The below version of my paper is revised to supply notes and to substitute links or references for slide images. Another change: two paragraphs elided at the live event due to lack of time–on “DH Re-imagination of Time-Space” and “Rhetorical DH”–are here included.

Clearly, there are further research directions for “digital humanities diversity as technical problem” to be explored beyond those I sketch here, but these are a beginning agenda.

15 January 2018

Our “Varieties of DH” panel addresses the methodological and social diversity of the digital humanities, in part by drawing on the digital humanities meme of the “big tent,” originally the declared theme of the international DH conference when it was held at Stanford University in 2011.[1]  To quote the program description for our panel today, DH is “expansive, movable, but precarious, a tent still not big enough in terms of diversity and access.”[2]

The “big tent” metaphor, of course, comes down to us from old-timey showcases of mass experience such as nineteenth-century tent revivals and big-top circuses. Those were just two of the mass architectures, apparatuses, institutions, and (to use Foucault’s word) dispositifs whose paradoxically open and enclosed forms stage-managed the modernizing encounter (variously democratic, cultic, or fascist) between an older, affinity-based sense of the Volk and the newer awareness–at once enraptured, entertained, and appalled–of social, racial, linguistic, geopolitical, and even “special” in the sense of cross-species) variety. Barnum & Bailey Circus poster, c. 1895, Library of CongressCircuses, for example, were spectacles of variety. As advertised in a nineteenth-century Barnum & Bailey poster, they are “a glance at the great ethnological congress” and also menagerie of “curious . . . animals.”[3] We can add earlier and later examples to the catalogue of paradoxically open/closed, inclusive/exclusive variety–for instance, the French Revolutionary Champs de Mars, whose remaking for the 1790 Fête of Federation famously convened Parisians both low and high[4]; Albert Speer’s “cathedral of light” (Lichtdom) ringed by searchlights at the Nuremberg Nazi rallies; and today’s conceptual architecture of  “open source” programming (not the “cathedral,” Eric Raymond memorably said, but the “bazaar”).[5]

What’s next for DH? I think what’s next is finally to put the “big tent” metaphor to rest. We need new paradigms and dispositifs or, in computer-speak, platforms for diversity that move the modern democratic paradox of open and closed (inclusive and exclusive) beyond nineteenth- and early-twentieth-century paradigms of mass “variety,” beyond the mid- to late-twentieth-century scientizing of such variety as statistical socioeconomics, and likely also beyond current “bags of words” cultural analytics approaches, which bring up the rear with topic models and other congregations of language standing in for the big tent (or bag) of mass human experience.

Among other things, in other words, diversity is a technical problem.

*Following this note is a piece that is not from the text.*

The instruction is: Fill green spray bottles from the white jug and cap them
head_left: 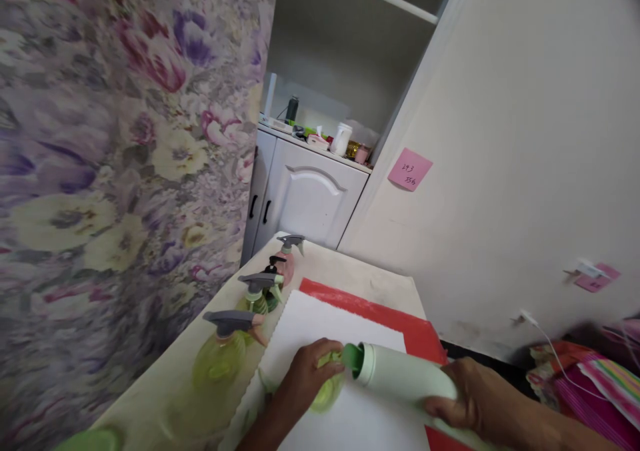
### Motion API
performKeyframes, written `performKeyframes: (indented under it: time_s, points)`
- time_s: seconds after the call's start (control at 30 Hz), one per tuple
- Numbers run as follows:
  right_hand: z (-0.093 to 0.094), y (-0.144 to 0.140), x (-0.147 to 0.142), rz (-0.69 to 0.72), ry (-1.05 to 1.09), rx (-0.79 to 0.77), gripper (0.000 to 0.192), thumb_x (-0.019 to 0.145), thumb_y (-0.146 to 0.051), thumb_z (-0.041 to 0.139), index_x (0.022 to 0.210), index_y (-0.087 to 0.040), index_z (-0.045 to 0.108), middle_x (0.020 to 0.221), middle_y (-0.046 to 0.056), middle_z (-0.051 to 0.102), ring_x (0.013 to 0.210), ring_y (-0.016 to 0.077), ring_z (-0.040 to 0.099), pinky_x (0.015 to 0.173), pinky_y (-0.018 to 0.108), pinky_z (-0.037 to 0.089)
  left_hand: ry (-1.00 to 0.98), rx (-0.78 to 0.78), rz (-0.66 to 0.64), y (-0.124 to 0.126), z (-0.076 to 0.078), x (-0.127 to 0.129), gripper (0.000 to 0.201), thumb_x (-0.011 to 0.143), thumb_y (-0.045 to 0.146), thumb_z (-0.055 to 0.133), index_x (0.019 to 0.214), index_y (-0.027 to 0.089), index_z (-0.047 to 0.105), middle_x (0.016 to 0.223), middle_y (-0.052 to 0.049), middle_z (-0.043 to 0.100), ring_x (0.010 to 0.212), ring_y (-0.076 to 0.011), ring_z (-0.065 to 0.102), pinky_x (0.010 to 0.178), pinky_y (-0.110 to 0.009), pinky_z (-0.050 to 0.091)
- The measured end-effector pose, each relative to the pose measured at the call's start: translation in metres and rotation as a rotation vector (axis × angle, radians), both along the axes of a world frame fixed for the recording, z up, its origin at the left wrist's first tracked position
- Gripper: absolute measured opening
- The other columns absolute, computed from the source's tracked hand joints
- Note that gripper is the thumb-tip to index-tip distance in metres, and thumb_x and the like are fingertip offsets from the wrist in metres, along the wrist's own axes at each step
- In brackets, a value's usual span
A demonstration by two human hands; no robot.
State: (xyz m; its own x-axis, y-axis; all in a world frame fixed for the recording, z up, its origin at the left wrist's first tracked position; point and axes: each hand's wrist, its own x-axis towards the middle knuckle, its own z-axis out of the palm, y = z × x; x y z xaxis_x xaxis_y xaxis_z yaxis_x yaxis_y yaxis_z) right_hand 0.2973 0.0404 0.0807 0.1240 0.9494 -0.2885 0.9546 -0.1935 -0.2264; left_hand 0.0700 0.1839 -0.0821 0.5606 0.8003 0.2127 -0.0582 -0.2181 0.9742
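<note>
My left hand (317,364) is closed around the neck of a clear yellow-green bottle (326,394), which stands on a white sheet (345,324). From the right, my right hand (465,394) grips a pale green flask (403,371), tipped nearly level with its mouth towards that bottle. Something green (353,358) shows at the flask's mouth, right by the bottle's neck; whether it is liquid or a solid part I cannot tell. A blurred greyish-green thing (263,381) lies beside my left forearm, partly hidden.
Along the table's left side stand a yellow-green spray bottle (220,358), another spray bottle (255,298), a black pump bottle (273,271) and a pink spray bottle (286,264). A red sheet (370,308) lies under the white one. A green round thing (93,440) sits front left.
</note>
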Motion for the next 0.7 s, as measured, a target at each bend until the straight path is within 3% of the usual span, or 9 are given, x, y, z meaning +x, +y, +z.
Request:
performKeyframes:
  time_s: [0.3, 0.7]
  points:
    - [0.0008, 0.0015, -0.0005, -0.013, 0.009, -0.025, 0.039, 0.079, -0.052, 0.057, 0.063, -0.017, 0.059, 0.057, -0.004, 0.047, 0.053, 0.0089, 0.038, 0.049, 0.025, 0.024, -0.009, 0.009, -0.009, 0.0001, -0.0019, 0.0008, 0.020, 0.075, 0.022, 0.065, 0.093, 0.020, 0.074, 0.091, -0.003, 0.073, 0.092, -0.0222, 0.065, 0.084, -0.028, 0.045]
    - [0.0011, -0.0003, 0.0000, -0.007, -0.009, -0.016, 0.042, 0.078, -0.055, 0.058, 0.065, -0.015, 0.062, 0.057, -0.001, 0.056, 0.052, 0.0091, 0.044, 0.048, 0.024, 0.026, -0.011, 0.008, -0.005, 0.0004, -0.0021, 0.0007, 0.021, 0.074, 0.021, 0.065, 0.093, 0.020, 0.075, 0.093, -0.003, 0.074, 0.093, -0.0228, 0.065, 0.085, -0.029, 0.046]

What’s next is for DH to help make advances in the technical platforms and methods for understanding–and also changing our understanding–of diversity née variety (two words with a common root but increasingly different meanings). That will require collaborating with the social sciences, information science, computer science, in silico STEM sciences, non-profits such as DataKind and ProPublica, and also Silicon Valley industry to foster a virtuous circle in which technical innovation drives the understanding of diversity, and the understanding of diversity drives technical innovation. Inasmuch as DH has a unique, as opposed to follow-on, contribution to make to cultural criticism (about which I asked some years ago)[6], I think the techne of diversity may be it.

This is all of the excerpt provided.